As of 2020 employers are prohibited from discriminating against employees on the basis of their sexual orientation, gender identity, race, religion, color, or country of national origin.
If you have been the victim of discrimination at work you can file a complaint with the U.S. Equal Employment Opportunity Commission (EEOC), and in some states you can also file a complaint with the state labor authorities.
What Are Examples of LGBTQ+ Discrimination?
Discrimination in the workplace can be blatant, but more often it’s subtle and people may question if it’s really discrimination. Common examples of LGBTQ+ discrimination can include things like:
Not getting promoted
When you don’t get a promotion that you’re in line for, or if someone that is less qualified for the job than you are gets a promotion instead of you it may be due to discrimination.
Dress code restrictions
Dress codes are commonly used by employers as a form of passive harassment to enforce gender and racial norms.
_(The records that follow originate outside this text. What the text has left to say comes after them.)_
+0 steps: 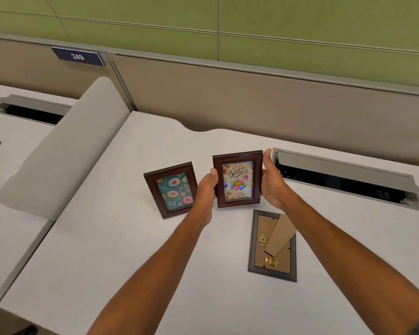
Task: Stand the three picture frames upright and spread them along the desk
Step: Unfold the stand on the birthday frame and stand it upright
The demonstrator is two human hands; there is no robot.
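Observation:
A dark brown frame with a birthday picture (pixel 237 180) is upright at the middle of the white desk (pixel 131 250). My left hand (pixel 207 187) grips its left edge and my right hand (pixel 272 180) grips its right edge. To its left a second brown frame with a doughnut picture (pixel 172 189) stands upright on its own, leaning back slightly. A grey frame (pixel 272 245) lies face down in front of my right hand, its cardboard back and folded-out stand showing.
An open cable tray with a raised metal lid (pixel 346 175) runs along the desk's back right. A curved grey divider (pixel 65 151) separates the neighbouring desk at left, which has its own cable tray (pixel 29 110). A beige partition (pixel 252 97) closes the back.

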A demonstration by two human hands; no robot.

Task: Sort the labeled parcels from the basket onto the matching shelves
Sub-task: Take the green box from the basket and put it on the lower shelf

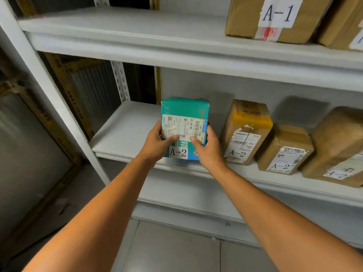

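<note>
A teal parcel (184,114) with a white shipping label and an "A-2" tag stands on the middle shelf (125,130) of a white rack, near its front edge. My left hand (157,142) grips its left side, thumb across the label. My right hand (208,148) grips its right side, thumb on the front face. To its right, three brown cardboard parcels tagged "A-2" sit on the same shelf: one (245,132) upright, a smaller one (284,150), and a larger one (337,146) at the frame edge. The basket is out of view.
The upper shelf (117,32) carries a brown box tagged "A-1" (275,18) and another box (345,22) at the right. A white upright post (49,91) bounds the rack on the left. Grey floor tiles (172,250) lie below.
</note>
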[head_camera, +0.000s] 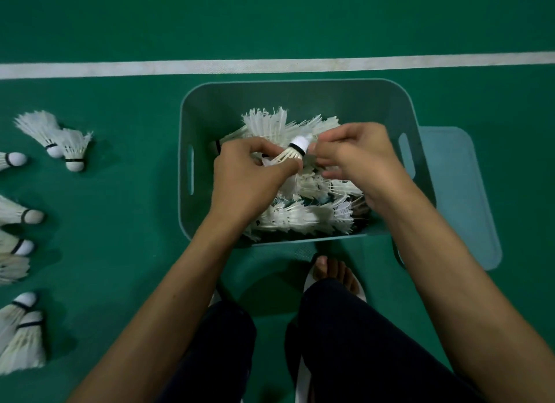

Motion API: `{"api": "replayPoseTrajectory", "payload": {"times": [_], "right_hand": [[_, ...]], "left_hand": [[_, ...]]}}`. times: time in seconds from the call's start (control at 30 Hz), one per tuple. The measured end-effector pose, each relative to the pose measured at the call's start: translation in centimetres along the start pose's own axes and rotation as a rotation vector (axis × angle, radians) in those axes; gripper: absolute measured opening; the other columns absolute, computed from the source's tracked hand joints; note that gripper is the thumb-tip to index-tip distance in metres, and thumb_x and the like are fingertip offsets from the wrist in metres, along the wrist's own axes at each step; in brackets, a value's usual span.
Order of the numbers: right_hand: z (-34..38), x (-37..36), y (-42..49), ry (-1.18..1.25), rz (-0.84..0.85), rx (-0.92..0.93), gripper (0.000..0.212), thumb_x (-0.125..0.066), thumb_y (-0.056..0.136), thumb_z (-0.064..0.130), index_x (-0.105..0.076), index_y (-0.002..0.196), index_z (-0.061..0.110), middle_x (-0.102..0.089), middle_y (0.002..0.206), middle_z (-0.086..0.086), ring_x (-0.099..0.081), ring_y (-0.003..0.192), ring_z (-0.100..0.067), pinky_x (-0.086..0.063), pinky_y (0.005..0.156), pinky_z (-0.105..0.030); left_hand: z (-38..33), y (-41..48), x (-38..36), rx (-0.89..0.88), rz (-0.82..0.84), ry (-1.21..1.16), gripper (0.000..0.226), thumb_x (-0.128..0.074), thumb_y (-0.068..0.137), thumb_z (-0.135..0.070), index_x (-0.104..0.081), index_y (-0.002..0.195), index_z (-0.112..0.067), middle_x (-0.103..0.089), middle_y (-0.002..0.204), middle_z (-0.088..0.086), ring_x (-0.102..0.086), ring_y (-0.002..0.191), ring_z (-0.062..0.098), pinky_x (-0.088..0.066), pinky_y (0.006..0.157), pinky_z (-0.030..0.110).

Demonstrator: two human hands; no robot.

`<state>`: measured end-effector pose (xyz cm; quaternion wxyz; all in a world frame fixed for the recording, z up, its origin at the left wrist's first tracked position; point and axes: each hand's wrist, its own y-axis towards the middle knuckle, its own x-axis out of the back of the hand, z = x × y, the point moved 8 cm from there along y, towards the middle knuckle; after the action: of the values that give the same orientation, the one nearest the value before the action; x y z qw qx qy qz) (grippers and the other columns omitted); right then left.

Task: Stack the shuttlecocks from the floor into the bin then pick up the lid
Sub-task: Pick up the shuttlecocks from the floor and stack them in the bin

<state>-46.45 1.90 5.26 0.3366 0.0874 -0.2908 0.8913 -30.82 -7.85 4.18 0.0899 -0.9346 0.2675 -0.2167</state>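
A teal plastic bin (210, 108) stands on the green court floor, holding several white feather shuttlecocks (303, 219). Both hands are over the bin. My left hand (249, 177) grips the feather skirt of one shuttlecock (295, 148), whose white cork with a black band points up and right. My right hand (357, 159) is right beside that cork with its fingers curled; whether it touches the cork is unclear. The flat teal lid (462, 198) lies on the floor to the right, partly under the bin.
Several more shuttlecocks (72, 150) lie scattered on the floor along the left edge. A white court line (120, 69) runs across behind the bin. My legs and a bare foot in a sandal (333, 273) are just in front of the bin.
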Motion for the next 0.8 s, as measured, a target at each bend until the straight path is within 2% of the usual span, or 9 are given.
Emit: {"api": "replayPoseTrajectory", "payload": {"times": [0.07,0.13,0.23,0.33,0.47,0.53,0.63,0.7,0.8], "right_hand": [[-1.3,-0.5,-0.4,-0.043,0.052,-0.128,0.029,-0.075,0.090,0.029,-0.069,0.106,0.005,-0.078,0.089,-0.007,-0.077,0.083,-0.023,-0.065,0.077,-0.042],[-2.7,-2.4,-1.6,-0.004,0.212,-0.291,0.038,-0.067,0.095,0.040,-0.068,0.105,0.004,-0.080,0.086,-0.008,-0.075,0.074,-0.022,-0.063,0.071,-0.039],[-3.8,-5.0,-3.2,0.311,0.388,-0.482,0.030,-0.060,0.098,0.037,-0.062,0.100,0.007,-0.078,0.082,-0.008,-0.073,0.067,-0.019,-0.058,0.065,-0.032],[-4.2,-4.8,-2.6,0.597,0.259,-0.537,0.019,-0.066,0.094,0.024,-0.059,0.102,0.008,-0.068,0.081,-0.005,-0.069,0.068,-0.017,-0.058,0.065,-0.029],[-3.6,-1.6,-0.9,0.632,-0.004,-0.366,0.017,-0.076,0.086,0.008,-0.071,0.101,0.001,-0.077,0.093,-0.006,-0.073,0.081,-0.020,-0.060,0.064,-0.028],[-1.9,1.6,-0.5,0.497,-0.195,-0.154,0.015,-0.079,0.083,0.006,-0.074,0.097,0.003,-0.079,0.090,-0.007,-0.078,0.084,-0.020,-0.062,0.073,-0.029],[2.4,6.6,-1.4,-0.227,-0.619,0.247,0.005,-0.076,0.081,0.022,-0.076,0.085,0.019,-0.073,0.075,0.008,-0.074,0.075,-0.012,-0.061,0.077,-0.030],[4.1,7.5,-1.6,-0.563,-0.741,0.305,0.016,-0.068,0.083,0.028,-0.078,0.094,0.023,-0.076,0.082,0.005,-0.074,0.084,-0.021,-0.060,0.079,-0.034],[4.3,7.1,-0.1,-0.791,-0.735,0.200,0.024,-0.068,0.085,0.022,-0.078,0.107,0.023,-0.077,0.101,-0.009,-0.069,0.098,-0.037,-0.054,0.080,-0.037]], "left_hand": [[0.5,0.1,0.1,0.048,-0.044,-0.113,0.017,-0.085,0.078,-0.033,-0.079,0.088,-0.021,-0.077,0.078,-0.001,-0.069,0.068,0.025,-0.057,0.066,0.038],[1.0,0.1,0.0,0.106,-0.096,-0.264,0.022,-0.084,0.079,-0.034,-0.080,0.094,-0.018,-0.079,0.090,0.001,-0.073,0.091,0.029,-0.060,0.087,0.044],[0.9,-0.3,-0.2,0.082,-0.169,-0.315,0.017,-0.082,0.083,-0.032,-0.080,0.094,-0.019,-0.078,0.090,-0.003,-0.071,0.084,0.012,-0.058,0.082,0.029],[0.7,-0.6,-0.3,0.060,-0.191,-0.255,0.022,-0.083,0.083,-0.035,-0.078,0.099,-0.020,-0.076,0.091,-0.005,-0.068,0.080,0.005,-0.056,0.073,0.023],[0.7,-0.5,-0.5,0.061,-0.108,-0.150,0.026,-0.081,0.077,-0.042,-0.080,0.095,-0.023,-0.078,0.088,-0.008,-0.074,0.086,0.011,-0.061,0.083,0.041],[0.6,-0.7,-0.9,0.064,-0.035,-0.064,0.023,-0.080,0.079,-0.044,-0.080,0.089,-0.023,-0.078,0.086,-0.011,-0.074,0.088,0.006,-0.060,0.088,0.041],[0.8,-0.8,-1.2,0.070,0.042,0.132,0.026,-0.078,0.084,-0.046,-0.078,0.078,-0.021,-0.076,0.083,-0.010,-0.072,0.082,0.004,-0.060,0.083,0.035],[1.1,-0.7,-1.1,0.065,0.075,0.300,0.028,-0.077,0.085,-0.040,-0.076,0.071,-0.017,-0.076,0.078,-0.004,-0.071,0.075,0.010,-0.061,0.074,0.032],[1.9,-0.5,-1.2,0.082,0.132,0.465,0.037,-0.076,0.085,-0.038,-0.067,0.058,-0.015,-0.066,0.060,-0.004,-0.066,0.065,0.016,-0.052,0.063,0.029]]}}
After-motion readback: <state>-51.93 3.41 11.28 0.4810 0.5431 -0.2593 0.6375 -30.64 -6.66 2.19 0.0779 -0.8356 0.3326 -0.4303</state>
Slurs or demeaning comments
If your co-workers or colleagues or even management are regularly using slurs or statements that indicate bias against those in the LGBTQ+ community or refusing to respect your stated pronouns that may be discrimination.
Paying some employees less than others
Wage transparency can be eye opening. It highlights how some people are paid much less for a job than their similarly qualified colleagues, which can be a type of discrimination.
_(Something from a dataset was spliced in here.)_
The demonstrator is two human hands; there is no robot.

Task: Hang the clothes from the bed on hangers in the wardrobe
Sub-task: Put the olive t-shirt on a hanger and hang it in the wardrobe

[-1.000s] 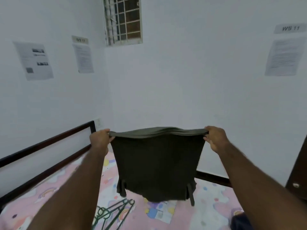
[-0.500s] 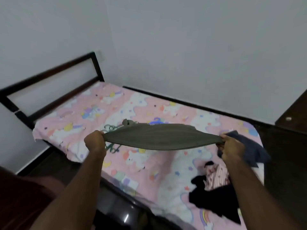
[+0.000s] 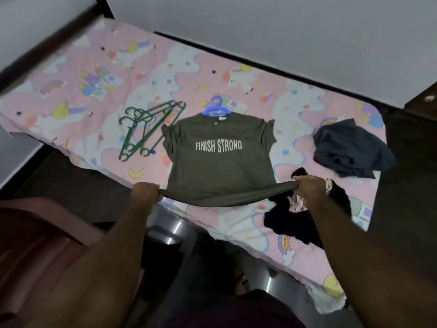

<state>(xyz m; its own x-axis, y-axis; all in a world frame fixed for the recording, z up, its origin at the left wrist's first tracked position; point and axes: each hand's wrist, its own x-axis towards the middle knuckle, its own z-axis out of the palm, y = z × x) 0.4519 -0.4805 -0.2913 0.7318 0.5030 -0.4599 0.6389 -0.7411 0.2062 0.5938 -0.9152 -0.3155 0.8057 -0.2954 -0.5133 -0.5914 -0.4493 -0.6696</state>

Not being given reasonable accommodations
Under Title VII employers must provide reasonable accommodations for employees which can include things like access to a safe and unisex bathroom. If you’re not being given accommodations that you need that’s discrimination.
Next Steps to Take
No amount of discrimination is ok. You are entitled to a safe workspace free from discrimination and harassment. If your employer is not providing that you can and should file complaints with the state labor board and with the EEOC.
File A Complaint with the EEOC
You can file a Federal discrimination complaint through the EEOC’s website directly or you can call and file a complaint on the phone. Your complaint can be kept confidential if you have reason to fear retaliation. However, it is illegal for your employer or anyone at your workplace to retaliate against you for filing a complaint.
When you are filing your compliant it will help if you are able to provide the Department of Labor with these details:
- Your name
- Your address and phone number (how you can be contacted)
- The name of the company where you work(ed)
- Location of the company (this maybe different from where you worked)
- Phone number of the company
- Manager or owner’s name
- Type of work you did
- Description of the racially discriminatory event or events.
If you have any evidence that supports your claim like emails, videos, or witness statements that will help your case.
Remedies for Discrimination
The EEOC takes discrimination cases seriously. Your employer may be subject to heavy fines or penalties if they are found to be discriminating against you. Also you may receive a payment for back wages or other monies that you should have gotten and would have gotten if the discrimination had not happened.